_What to work on_.
Among the records that follow, set down only the lines from the one containing "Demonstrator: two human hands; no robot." to the one containing "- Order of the", both included, exactly.

Top of Dataset extract

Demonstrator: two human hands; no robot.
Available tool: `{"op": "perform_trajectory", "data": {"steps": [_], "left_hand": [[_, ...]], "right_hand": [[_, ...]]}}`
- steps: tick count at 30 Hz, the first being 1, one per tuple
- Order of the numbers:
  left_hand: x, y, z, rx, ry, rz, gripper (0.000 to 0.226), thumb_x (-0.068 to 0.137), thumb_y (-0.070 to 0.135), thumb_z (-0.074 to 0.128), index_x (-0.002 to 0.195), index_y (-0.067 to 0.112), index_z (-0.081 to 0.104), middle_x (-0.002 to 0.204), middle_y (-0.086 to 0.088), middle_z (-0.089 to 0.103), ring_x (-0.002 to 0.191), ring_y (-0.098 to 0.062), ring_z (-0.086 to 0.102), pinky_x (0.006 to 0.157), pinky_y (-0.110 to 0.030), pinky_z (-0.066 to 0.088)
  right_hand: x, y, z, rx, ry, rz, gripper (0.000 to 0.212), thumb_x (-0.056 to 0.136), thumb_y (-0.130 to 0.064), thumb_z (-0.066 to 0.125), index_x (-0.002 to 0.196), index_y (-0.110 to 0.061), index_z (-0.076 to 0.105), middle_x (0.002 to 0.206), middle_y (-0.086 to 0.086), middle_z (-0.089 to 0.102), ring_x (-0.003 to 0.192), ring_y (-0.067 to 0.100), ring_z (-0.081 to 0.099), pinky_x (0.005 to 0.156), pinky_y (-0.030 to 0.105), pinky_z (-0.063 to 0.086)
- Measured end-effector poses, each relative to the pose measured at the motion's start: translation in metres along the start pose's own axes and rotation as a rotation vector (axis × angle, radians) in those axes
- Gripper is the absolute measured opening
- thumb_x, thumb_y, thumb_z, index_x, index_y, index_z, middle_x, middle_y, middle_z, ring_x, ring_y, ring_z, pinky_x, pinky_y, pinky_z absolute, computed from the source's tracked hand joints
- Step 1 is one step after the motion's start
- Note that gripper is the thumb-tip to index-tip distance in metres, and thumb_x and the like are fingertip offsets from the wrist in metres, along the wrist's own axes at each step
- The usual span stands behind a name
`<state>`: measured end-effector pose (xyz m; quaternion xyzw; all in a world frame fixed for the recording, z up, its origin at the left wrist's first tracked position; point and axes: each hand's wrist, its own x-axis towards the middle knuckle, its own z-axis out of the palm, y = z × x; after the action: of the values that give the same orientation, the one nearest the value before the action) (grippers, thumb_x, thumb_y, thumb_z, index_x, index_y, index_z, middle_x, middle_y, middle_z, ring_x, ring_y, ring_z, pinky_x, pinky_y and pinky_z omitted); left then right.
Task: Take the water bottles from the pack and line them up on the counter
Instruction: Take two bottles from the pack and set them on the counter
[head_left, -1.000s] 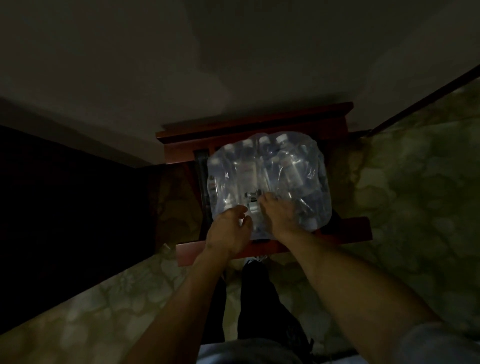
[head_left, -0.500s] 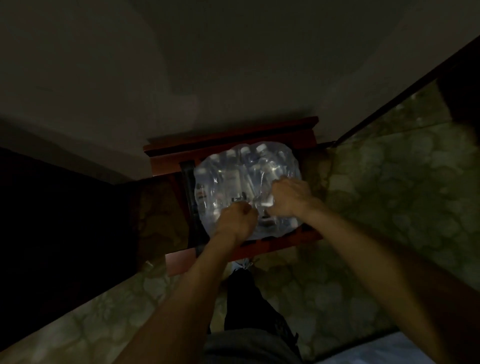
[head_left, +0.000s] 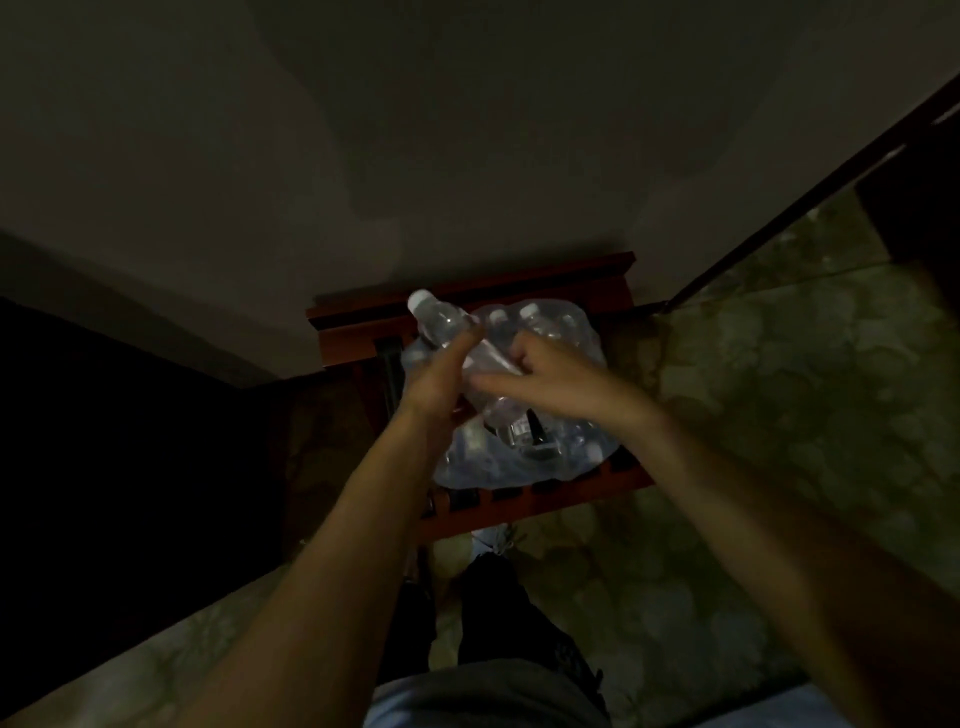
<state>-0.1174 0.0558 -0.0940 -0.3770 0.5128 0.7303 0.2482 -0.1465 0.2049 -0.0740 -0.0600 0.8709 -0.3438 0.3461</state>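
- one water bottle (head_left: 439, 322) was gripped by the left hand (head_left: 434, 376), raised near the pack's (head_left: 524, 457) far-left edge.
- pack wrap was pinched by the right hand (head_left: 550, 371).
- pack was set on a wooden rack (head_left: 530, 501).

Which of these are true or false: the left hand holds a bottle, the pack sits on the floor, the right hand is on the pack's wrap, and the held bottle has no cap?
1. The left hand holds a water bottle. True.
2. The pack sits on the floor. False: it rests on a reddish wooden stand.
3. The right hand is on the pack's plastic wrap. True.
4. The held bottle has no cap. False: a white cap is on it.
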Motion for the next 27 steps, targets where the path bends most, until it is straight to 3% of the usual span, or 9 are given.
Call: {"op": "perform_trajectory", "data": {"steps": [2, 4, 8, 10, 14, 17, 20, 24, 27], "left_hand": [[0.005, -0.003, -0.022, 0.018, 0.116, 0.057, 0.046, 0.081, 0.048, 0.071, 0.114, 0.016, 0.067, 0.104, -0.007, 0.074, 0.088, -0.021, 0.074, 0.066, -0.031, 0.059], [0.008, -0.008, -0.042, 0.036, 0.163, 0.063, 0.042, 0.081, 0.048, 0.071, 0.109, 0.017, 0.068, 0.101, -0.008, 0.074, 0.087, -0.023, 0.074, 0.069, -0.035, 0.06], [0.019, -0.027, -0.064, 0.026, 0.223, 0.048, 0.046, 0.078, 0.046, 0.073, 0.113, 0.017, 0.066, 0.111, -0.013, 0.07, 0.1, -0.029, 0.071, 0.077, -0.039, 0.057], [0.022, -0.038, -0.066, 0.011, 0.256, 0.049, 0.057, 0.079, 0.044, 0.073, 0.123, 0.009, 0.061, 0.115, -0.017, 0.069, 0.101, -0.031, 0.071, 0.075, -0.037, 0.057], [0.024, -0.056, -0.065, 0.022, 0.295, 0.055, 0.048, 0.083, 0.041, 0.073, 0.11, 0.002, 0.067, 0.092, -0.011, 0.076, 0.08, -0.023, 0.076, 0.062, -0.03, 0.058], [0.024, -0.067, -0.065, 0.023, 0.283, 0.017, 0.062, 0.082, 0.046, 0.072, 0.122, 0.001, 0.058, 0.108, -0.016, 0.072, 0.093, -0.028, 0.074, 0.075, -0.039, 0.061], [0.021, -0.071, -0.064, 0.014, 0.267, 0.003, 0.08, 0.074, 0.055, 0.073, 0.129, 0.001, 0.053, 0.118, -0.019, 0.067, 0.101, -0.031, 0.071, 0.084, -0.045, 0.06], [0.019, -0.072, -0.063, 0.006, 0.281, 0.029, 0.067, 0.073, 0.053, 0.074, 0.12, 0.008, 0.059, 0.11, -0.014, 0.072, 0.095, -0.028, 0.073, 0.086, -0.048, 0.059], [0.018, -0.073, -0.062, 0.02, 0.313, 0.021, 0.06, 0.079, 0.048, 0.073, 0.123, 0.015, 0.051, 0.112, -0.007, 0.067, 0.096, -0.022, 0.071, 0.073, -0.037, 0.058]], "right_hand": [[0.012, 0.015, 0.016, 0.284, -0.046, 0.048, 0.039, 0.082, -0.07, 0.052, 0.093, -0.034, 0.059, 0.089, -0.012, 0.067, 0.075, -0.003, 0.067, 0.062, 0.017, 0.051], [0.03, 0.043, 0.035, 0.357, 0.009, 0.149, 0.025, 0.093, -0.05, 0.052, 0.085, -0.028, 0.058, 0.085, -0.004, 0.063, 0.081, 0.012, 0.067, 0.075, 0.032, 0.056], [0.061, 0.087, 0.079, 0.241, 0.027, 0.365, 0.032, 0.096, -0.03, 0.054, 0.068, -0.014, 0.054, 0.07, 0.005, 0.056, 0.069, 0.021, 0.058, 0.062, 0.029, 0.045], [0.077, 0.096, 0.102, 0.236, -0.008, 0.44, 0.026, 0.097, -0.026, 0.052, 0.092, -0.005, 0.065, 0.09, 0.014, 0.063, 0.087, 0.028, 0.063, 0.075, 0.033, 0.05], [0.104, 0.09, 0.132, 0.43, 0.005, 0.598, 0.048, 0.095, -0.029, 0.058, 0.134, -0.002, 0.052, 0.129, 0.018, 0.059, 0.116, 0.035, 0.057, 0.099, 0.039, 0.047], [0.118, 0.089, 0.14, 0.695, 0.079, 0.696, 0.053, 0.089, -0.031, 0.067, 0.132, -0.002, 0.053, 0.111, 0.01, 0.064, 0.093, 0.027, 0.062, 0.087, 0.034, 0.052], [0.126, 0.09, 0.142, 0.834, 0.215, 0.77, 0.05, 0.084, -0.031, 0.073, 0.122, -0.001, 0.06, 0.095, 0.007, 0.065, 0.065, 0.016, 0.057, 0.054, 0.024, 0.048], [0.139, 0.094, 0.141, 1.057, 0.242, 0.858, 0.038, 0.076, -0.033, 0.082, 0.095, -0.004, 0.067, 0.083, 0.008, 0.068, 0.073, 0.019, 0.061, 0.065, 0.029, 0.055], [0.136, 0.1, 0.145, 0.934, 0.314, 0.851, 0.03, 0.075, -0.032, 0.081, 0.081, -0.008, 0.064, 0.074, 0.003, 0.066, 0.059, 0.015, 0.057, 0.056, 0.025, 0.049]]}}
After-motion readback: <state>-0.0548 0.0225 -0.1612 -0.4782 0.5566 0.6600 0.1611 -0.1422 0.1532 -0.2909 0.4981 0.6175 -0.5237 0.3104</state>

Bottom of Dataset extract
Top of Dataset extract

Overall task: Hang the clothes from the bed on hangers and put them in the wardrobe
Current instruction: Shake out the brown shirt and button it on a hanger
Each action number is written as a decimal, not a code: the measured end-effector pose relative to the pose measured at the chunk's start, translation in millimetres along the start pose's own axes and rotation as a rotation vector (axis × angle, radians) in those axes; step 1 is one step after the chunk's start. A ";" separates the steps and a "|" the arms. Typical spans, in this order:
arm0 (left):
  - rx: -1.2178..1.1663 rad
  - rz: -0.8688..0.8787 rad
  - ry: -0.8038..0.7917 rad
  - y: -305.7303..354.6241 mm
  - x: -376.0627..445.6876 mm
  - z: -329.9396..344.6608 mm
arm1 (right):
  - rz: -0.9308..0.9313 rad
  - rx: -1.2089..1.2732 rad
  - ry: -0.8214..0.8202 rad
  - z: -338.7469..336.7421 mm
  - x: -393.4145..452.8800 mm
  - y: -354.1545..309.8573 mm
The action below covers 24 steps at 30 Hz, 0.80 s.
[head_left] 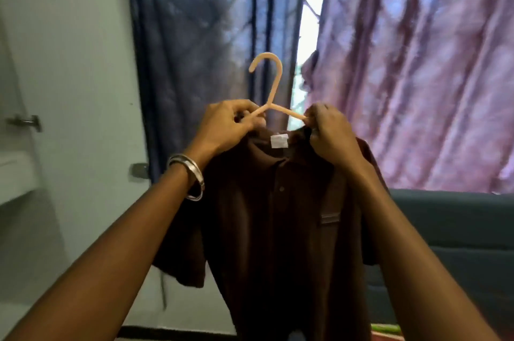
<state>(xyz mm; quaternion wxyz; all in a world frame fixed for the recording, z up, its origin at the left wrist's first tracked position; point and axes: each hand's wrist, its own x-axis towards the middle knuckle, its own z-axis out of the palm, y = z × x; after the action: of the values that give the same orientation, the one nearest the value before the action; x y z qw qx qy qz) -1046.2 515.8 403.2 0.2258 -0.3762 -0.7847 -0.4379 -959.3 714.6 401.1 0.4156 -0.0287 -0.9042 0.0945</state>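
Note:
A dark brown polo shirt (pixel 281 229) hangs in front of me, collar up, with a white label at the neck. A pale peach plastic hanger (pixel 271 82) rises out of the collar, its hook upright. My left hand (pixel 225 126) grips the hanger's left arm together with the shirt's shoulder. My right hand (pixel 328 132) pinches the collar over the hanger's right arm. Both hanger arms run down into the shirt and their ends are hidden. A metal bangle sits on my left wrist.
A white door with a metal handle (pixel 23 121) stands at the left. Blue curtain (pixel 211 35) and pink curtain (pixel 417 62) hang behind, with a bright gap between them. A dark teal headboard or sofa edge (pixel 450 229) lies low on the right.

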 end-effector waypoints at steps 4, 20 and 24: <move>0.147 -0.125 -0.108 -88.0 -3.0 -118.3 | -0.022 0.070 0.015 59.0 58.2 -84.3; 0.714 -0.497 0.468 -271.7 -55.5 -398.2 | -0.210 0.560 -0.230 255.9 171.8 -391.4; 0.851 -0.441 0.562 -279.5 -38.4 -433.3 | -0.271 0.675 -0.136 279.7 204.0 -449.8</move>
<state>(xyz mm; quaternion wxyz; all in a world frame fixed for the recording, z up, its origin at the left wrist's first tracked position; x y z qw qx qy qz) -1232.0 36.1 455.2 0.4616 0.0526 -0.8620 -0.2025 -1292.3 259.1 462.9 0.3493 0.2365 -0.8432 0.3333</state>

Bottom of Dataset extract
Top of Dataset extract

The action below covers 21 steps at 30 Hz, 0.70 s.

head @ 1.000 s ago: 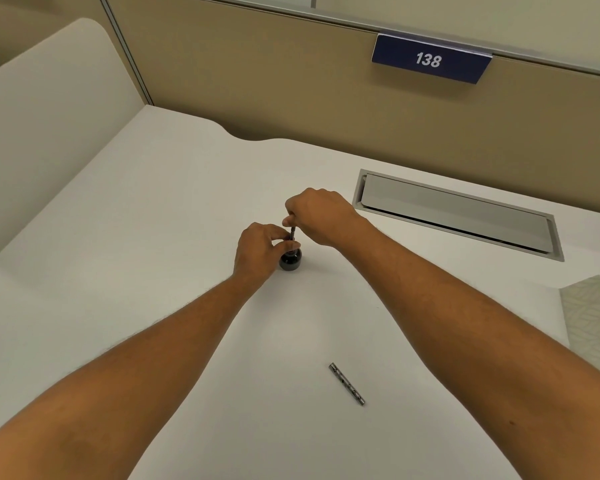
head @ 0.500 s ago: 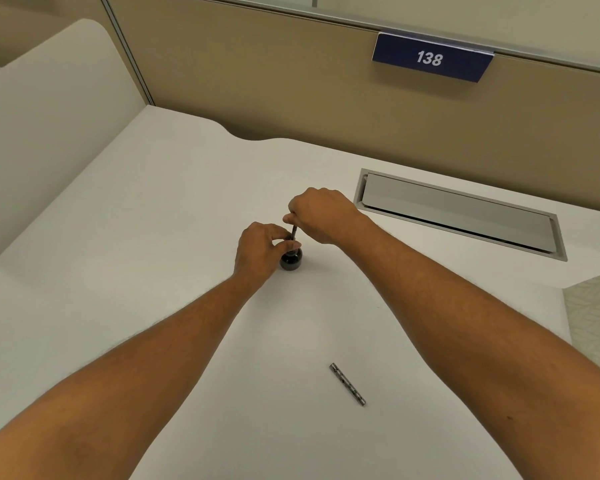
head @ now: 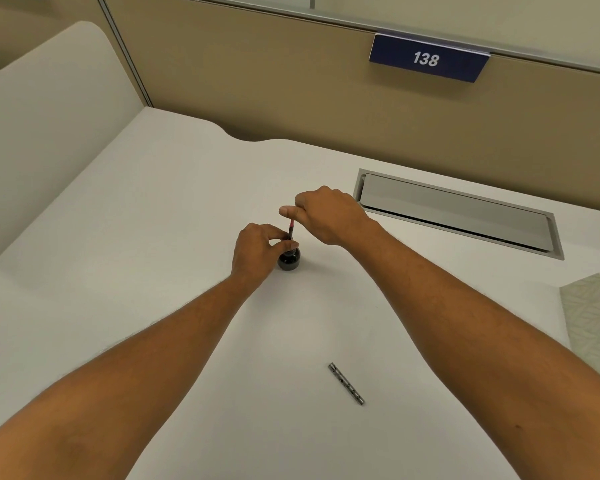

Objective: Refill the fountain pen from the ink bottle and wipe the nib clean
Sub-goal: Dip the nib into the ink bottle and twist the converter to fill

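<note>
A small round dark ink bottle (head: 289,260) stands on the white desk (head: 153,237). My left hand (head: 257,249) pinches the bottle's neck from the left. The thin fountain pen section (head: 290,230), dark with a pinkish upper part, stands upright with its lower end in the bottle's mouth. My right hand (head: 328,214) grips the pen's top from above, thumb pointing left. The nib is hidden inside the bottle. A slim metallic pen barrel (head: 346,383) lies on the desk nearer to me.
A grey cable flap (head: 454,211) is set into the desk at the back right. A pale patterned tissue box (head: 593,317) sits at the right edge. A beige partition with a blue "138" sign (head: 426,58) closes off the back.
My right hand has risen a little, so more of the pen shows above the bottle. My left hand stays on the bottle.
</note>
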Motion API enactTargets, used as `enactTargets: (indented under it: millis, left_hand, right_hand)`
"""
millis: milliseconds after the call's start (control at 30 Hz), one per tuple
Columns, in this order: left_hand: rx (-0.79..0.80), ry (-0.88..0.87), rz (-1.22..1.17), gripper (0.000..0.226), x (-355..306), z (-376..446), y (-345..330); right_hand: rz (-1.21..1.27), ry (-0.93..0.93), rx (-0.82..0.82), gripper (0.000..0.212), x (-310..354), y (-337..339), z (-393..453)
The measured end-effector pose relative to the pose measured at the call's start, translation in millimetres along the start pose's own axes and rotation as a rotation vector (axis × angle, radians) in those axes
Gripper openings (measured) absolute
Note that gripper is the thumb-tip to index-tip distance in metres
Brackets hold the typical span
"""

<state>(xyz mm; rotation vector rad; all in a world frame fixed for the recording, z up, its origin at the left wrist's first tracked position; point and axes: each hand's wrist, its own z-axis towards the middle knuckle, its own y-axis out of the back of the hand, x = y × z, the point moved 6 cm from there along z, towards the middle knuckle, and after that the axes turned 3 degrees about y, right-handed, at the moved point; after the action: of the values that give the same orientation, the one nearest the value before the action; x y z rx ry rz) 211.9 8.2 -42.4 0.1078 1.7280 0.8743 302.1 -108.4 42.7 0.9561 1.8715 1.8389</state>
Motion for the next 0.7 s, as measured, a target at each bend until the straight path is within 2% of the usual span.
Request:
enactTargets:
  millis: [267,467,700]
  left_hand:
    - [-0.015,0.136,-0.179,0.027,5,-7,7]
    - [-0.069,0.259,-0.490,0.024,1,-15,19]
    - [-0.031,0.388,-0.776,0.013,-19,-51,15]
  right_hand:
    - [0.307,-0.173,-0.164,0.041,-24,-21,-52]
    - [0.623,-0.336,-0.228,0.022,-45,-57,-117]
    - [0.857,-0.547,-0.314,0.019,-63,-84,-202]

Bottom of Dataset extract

_Response area_.
Demonstrator: two human hands; no robot.
Available tool: `{"op": "perform_trajectory", "data": {"steps": [_], "left_hand": [[_, ...]], "right_hand": [[_, ...]]}}`
- steps: tick count at 30 Hz, the first being 1, one per tuple
- Order of the numbers:

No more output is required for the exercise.